Home > Other > Synners > Page 7
Synners Page 7

by Pat Cadigan


  Rosa put a finger on the screen. "Is that this part here- 'growth opportunities altered in reorganization, closing the aperture around the IBU? What's an IBU?"

  "Independent business unit," Fez said absently. "A term for everything and everything in a term. There's a cross-ref here to MedLine, in Research: Human/Brain/Neurophysiology."

  "I can read that just fine," Rosa said. "But why in hell would an item like this have a cross-ref in Med-for-god's-sake-Line?"

  A small box blossomed in the lower central area of the screen, blinking a notice: 24 min. free access time left.

  "Fucking gougers," Sam said, pointing at the box. The number changed to 23 as she watched. "That makes me so mad. Fucking surcharges."

  Rosa shrugged as Fez touched the speed box at the top of the screen and selected the MedLine cross-reference out of the small menu that appeared at the bottom of the screen. "Could be worse. They could have just raised all the rates across the board."

  Fez chuckled. "They might yet. 'Truth is cheap, but information costs.' I can't remember who said that."

  "Vince What's-His-Name," said Sam. "Died in a terrorist raid or something.

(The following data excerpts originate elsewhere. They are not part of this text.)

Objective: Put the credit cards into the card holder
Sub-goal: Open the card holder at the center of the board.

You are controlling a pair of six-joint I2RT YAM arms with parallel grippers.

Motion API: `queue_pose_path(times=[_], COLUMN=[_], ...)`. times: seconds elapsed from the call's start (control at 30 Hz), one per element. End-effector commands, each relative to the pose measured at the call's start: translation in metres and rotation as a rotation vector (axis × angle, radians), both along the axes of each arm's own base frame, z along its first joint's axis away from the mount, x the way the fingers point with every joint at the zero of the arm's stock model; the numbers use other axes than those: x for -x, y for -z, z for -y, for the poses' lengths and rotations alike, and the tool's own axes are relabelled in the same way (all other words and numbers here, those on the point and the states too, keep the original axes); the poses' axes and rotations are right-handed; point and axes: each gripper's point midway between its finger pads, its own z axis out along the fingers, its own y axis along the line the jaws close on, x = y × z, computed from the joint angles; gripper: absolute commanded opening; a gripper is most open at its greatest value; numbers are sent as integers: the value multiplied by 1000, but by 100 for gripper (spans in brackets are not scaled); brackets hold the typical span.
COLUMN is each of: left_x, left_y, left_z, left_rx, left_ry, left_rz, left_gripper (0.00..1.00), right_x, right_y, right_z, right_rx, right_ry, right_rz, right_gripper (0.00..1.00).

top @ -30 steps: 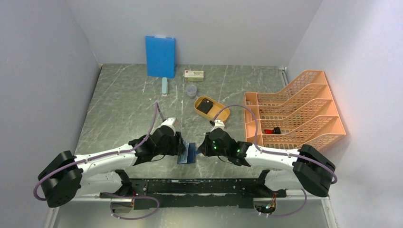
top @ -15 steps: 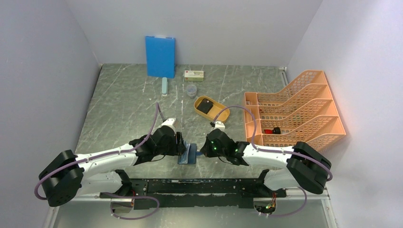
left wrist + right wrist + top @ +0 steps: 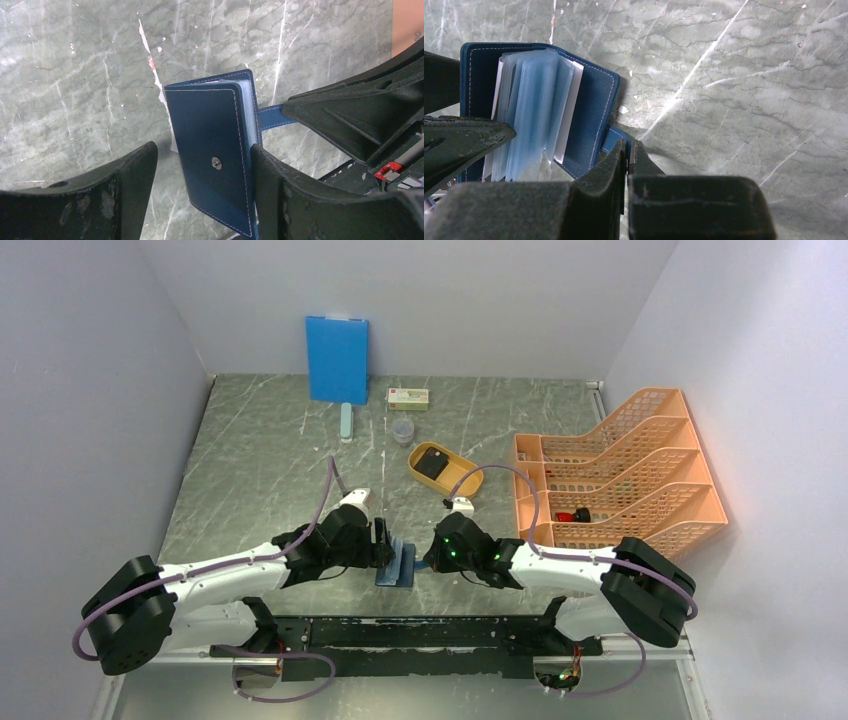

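The dark navy card holder (image 3: 397,565) stands on edge on the table between my two grippers, partly folded. In the left wrist view its cover with a metal snap (image 3: 215,150) sits between my open left gripper (image 3: 202,155); the right finger touches its edge and the left finger is apart from it. My right gripper (image 3: 628,147) is shut on the holder's clasp tab (image 3: 611,137). The clear sleeves (image 3: 534,110) fan out inside with pale edges among them; I cannot tell if they are cards. A dark flat thing (image 3: 432,462) lies in the yellow-orange tray.
The yellow-orange oval tray (image 3: 462,483) sits behind the grippers. An orange file rack (image 3: 620,475) fills the right side, with a red item (image 3: 572,515) in it. A bright blue board (image 3: 337,358), small box (image 3: 408,397), clear cup (image 3: 402,430) and pale bar (image 3: 346,422) stand at the back.
My right gripper has moved a little left with the tab, and the holder has folded closer together. The left arm has barely moved.
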Motion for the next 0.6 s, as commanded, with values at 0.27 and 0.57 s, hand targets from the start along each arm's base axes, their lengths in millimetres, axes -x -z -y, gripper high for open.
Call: queue_pose_path(times=[0.27, 0.57], left_x=[5, 8], left_y=[9, 16], left_z=[-8, -22], left_rx=[-25, -55], left_ry=[-1, -39], left_rz=[-5, -11], left_gripper=[58, 31], right_x=[-2, -2], right_y=[5, 16], right_z=[6, 19], right_rx=[14, 82], right_ry=[21, 61], right_rz=[-3, -17], right_gripper=[0, 0])
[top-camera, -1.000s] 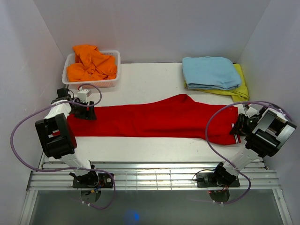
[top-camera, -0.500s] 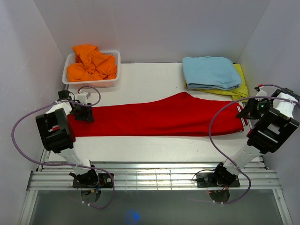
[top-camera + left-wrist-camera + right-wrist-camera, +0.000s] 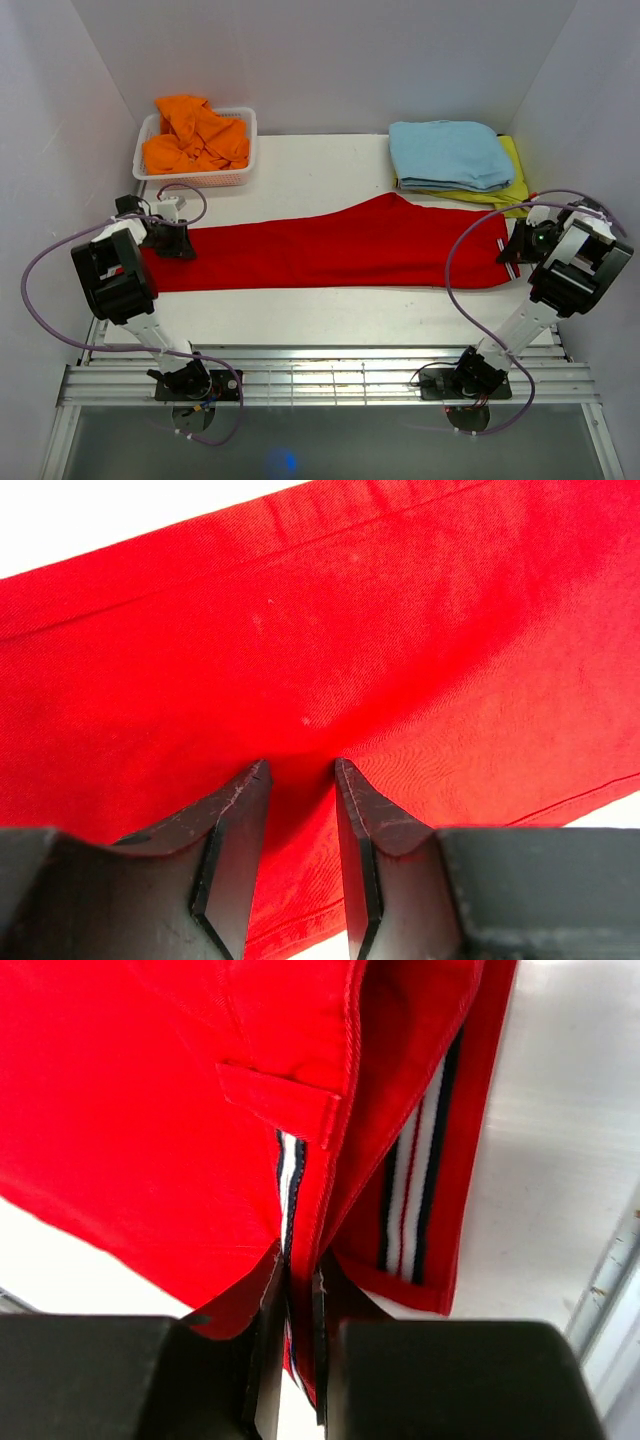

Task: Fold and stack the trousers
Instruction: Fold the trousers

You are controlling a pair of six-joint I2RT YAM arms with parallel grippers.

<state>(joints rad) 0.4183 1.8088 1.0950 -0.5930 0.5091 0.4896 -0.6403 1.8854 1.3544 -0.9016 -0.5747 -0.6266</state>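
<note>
The red trousers [image 3: 330, 250] lie flat and stretched in a long band across the table, legs to the left and waist to the right. My left gripper [image 3: 178, 240] is at the leg end, and in the left wrist view it [image 3: 302, 768] is shut on a fold of the red fabric [image 3: 350, 630]. My right gripper [image 3: 517, 247] is at the waist end, and in the right wrist view it [image 3: 300, 1260] is shut on the waist edge of the trousers [image 3: 120, 1110]. The white and dark striped waistband [image 3: 415, 1190] shows beside it.
A white basket [image 3: 196, 180] with an orange garment [image 3: 195, 135] stands at the back left. A folded light blue garment [image 3: 450, 152] lies on a yellow one [image 3: 515, 190] at the back right. White walls close in on both sides. A metal rail [image 3: 320, 375] runs along the near edge.
My right gripper has swung the waist end away from the near edge and to the right, pulling the trousers straight. My left gripper has shifted slightly left with the leg end.
</note>
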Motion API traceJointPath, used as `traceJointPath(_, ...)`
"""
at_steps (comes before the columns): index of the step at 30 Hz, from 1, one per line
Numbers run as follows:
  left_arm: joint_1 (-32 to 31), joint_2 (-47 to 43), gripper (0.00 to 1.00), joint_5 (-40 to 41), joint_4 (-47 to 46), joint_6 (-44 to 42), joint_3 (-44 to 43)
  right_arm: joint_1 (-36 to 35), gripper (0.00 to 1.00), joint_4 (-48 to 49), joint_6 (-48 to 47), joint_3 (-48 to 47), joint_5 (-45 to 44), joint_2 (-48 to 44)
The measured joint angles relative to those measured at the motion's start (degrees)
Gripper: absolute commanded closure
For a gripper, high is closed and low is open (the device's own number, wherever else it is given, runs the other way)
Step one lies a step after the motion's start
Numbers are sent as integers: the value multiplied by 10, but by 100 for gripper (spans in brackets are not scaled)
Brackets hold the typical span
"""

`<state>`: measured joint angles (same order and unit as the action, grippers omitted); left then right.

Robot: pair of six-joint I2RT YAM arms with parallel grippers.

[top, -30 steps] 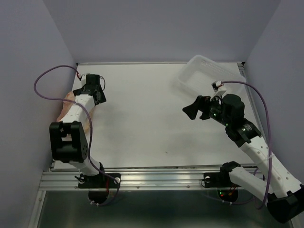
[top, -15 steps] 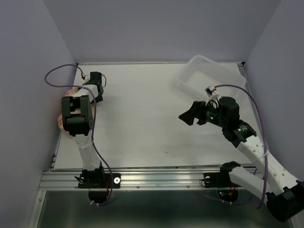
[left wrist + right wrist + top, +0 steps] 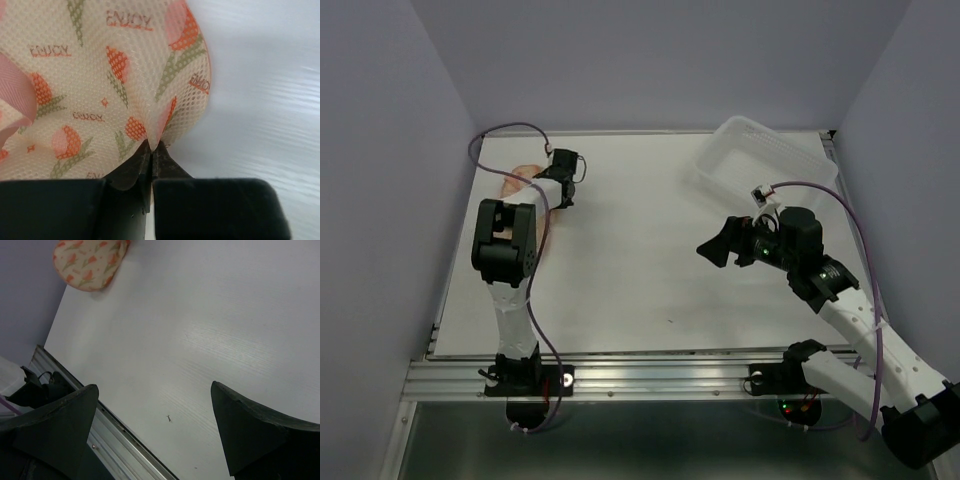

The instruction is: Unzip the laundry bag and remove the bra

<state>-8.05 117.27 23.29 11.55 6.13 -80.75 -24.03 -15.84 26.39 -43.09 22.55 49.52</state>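
The bag (image 3: 525, 180) lay pinched at the white counter's (image 3: 640, 285) far-left corner.
Left hand (image 3: 151, 149) gripped its printed mesh; right hand (image 3: 154, 390) hung wide open over the counter, lavender walls (image 3: 650, 60) around.

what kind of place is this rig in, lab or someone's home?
Most likely a lab test booth, not a home: plain lilac walls box in a white table, two arms are bolted to an aluminium rail, with a bag and clear tub as props.
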Motion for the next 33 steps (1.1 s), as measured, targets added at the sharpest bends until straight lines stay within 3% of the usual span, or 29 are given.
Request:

I thought you said all information should be free."

  "It should. It isn't. Knowledge is power. But power corrupts. Which means the Age of Fast Information is an extremely corrupt age in which to live."

  "Aren't they all?" Sam asked him.

  He smiled his dreamy little smile at her. "Ah, but I think we're approaching a kind of corruption unlike anything we've ever known before, Sam-I-Am. Sometimes I think we may be on the verge of an original sin."

  She didn't get the reference, but she felt a sudden chill run up the back of her neck. "Goose walked over my grave," she said.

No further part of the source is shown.